As the University passes its sesquicentennial milestone, some
things are unchanging: Sewanee remains purposefully small,
dedicated to building a sense of community and lasting
relationships. All classes are taught by professors, not by
graduate teaching assistants, and close faculty-student interaction
ensures that each student enjoys a rich and personal educational
experience. Students and faculty often work together on research
projects and journal articles, meet for coffee at a local eatery,
or serve together in the University orchestra, volunteer fire
department, and other civic groups.
The result of such individualized education is clear in the
academic success of Sewanee students and alumni. The University has
produced 26 Rhodes Scholars - putting Sewanee's count in the top
four among American liberal arts colleges - has had dozens of
Fulbright Scholars, and has an acceptance rate to graduate and
professional schools far outpacing its peers.
In an era of specialization, Sewanee upholds the broad-based
ideals of liberal education as a surer means to success. Sewanee
offers 36 majors, 32 minors, and 15 special programs, along with
pre-medicine, pre-nursing, pre-law, and pre-business. More than 40
percent of students participate in study-abroad programs, and a
comprehensive endowed program supports summer internships.
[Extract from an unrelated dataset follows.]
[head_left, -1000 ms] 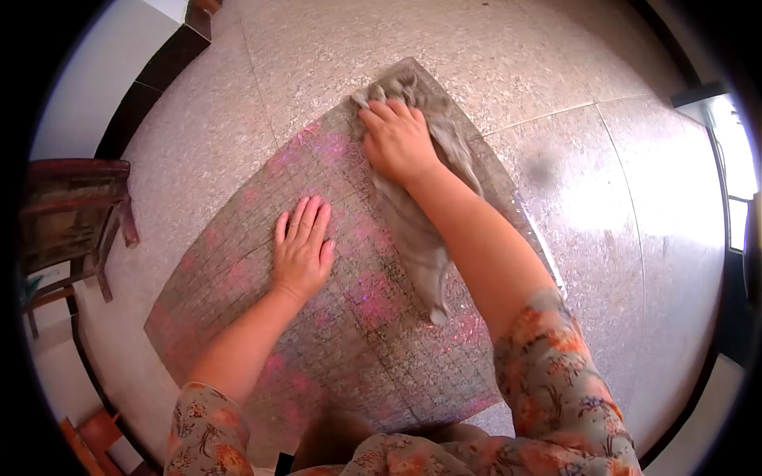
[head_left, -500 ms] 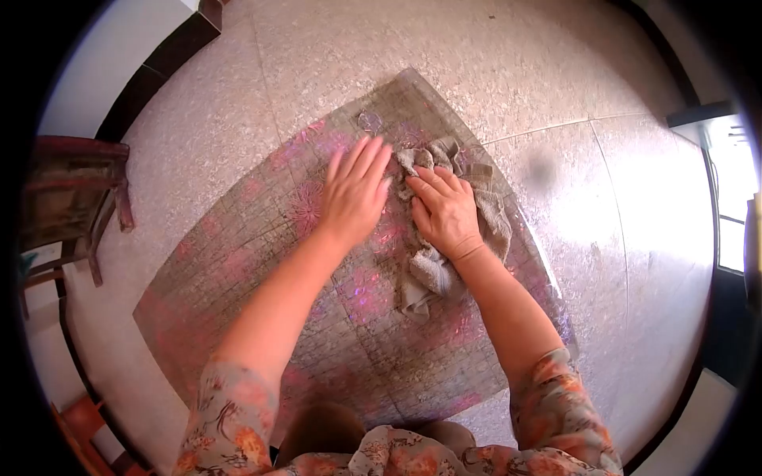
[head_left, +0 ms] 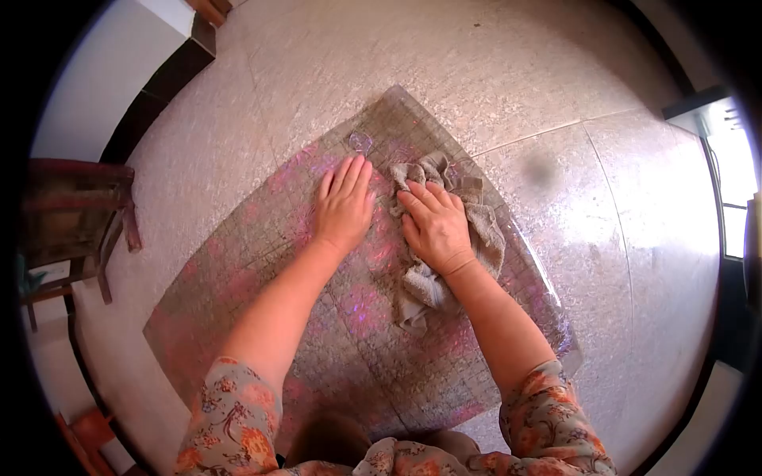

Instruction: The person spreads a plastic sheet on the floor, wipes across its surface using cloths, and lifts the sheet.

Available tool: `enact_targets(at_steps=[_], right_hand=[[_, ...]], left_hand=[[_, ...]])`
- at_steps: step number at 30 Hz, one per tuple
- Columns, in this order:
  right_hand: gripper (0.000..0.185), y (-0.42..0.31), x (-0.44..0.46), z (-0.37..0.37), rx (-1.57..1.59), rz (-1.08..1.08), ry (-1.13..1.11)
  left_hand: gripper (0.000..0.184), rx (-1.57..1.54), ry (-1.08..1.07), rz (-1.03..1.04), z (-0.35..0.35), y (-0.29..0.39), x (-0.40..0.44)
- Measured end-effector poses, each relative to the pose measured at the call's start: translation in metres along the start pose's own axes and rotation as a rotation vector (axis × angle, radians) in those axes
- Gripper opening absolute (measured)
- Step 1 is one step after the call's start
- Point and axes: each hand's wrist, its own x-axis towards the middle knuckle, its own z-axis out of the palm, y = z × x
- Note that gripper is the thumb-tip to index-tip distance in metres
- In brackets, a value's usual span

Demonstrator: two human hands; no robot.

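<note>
My left hand point(head_left: 343, 205) lies flat on a see-through plastic sheet point(head_left: 262, 274) with a pink and purple flower pattern, its fingers stretched out and close together, nothing in it. To its right, my right hand point(head_left: 436, 228) rests palm down on a crumpled grey-beige rag point(head_left: 486, 230), fingers spread over the cloth rather than wrapped round it. The rag is bunched in folds and sits near the sheet's right side. Just beyond my left fingertips shows a small round mark point(head_left: 360, 143) on the sheet; what it is I cannot tell.
Pale tiled floor point(head_left: 556, 79) surrounds the sheet, with bright glare at the right. A dark wooden chair point(head_left: 75, 206) stands at the left. A white wall point(head_left: 95, 79) with a dark base rises at the upper left. The sheet's right edge point(head_left: 548, 278) is glossy and appears curved.
The whole view has shifted slightly, so the sheet, rag and both hands sit a little lower and further left. Against the sheet, neither hand has visibly moved much.
</note>
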Motion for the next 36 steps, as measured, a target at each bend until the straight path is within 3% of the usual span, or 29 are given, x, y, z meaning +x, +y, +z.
enact_targets(at_steps=[9, 12, 15, 17, 21, 25, 33, 36], right_hand=[[0.034, 0.000, 0.008, 0.006, -0.010, 0.057, 0.006], [0.033, 0.002, 0.006, 0.007, 0.007, 0.028, 0.050], [0.030, 0.003, 0.010, 0.011, 0.019, -0.007, 0.088], [0.030, 0.011, 0.030, 0.020, 0.028, -0.021, 0.068], [0.014, 0.042, 0.107, 0.057, -0.072, -0.125, 0.249], [0.015, 0.053, 0.121, 0.056, -0.184, -0.135, 0.103], [0.037, 0.039, -0.140, -0.125, -0.290, 0.186, -0.300], [0.040, 0.030, -0.254, -0.168, -0.405, 0.262, -0.250]], left_hand=[[0.050, 0.045, 0.091, 0.011, 0.002, 0.005, 0.014], [0.049, -0.131, 0.127, 0.094, 0.011, 0.001, 0.020], [0.050, -0.007, 0.068, 0.106, 0.003, 0.004, 0.024], [0.052, 0.066, 0.058, 0.094, 0.009, 0.003, 0.021], [0.053, 0.009, 0.046, 0.100, 0.015, -0.001, 0.023], [0.053, 0.032, 0.025, 0.065, 0.013, -0.001, 0.021], [0.052, 0.095, 0.045, 0.123, 0.009, -0.001, 0.022], [0.053, 0.087, 0.065, 0.133, 0.011, -0.002, 0.022]])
The bishops who founded the University of the South included
theological education as an essential part of their dream for a
great university. By 1878, the Episcopal Church formally opened a
seminary at the University of the South. The School of Theology has
added countless bishops to its alumni ranks. Grounded in
scholarship, Anglican heritage, and faith, the School of Theology
at Sewanee represents the best in theological education for the
clergy and lay leaders of tomorrow. Degree programs of various
types prepare priests and lay persons for ministry.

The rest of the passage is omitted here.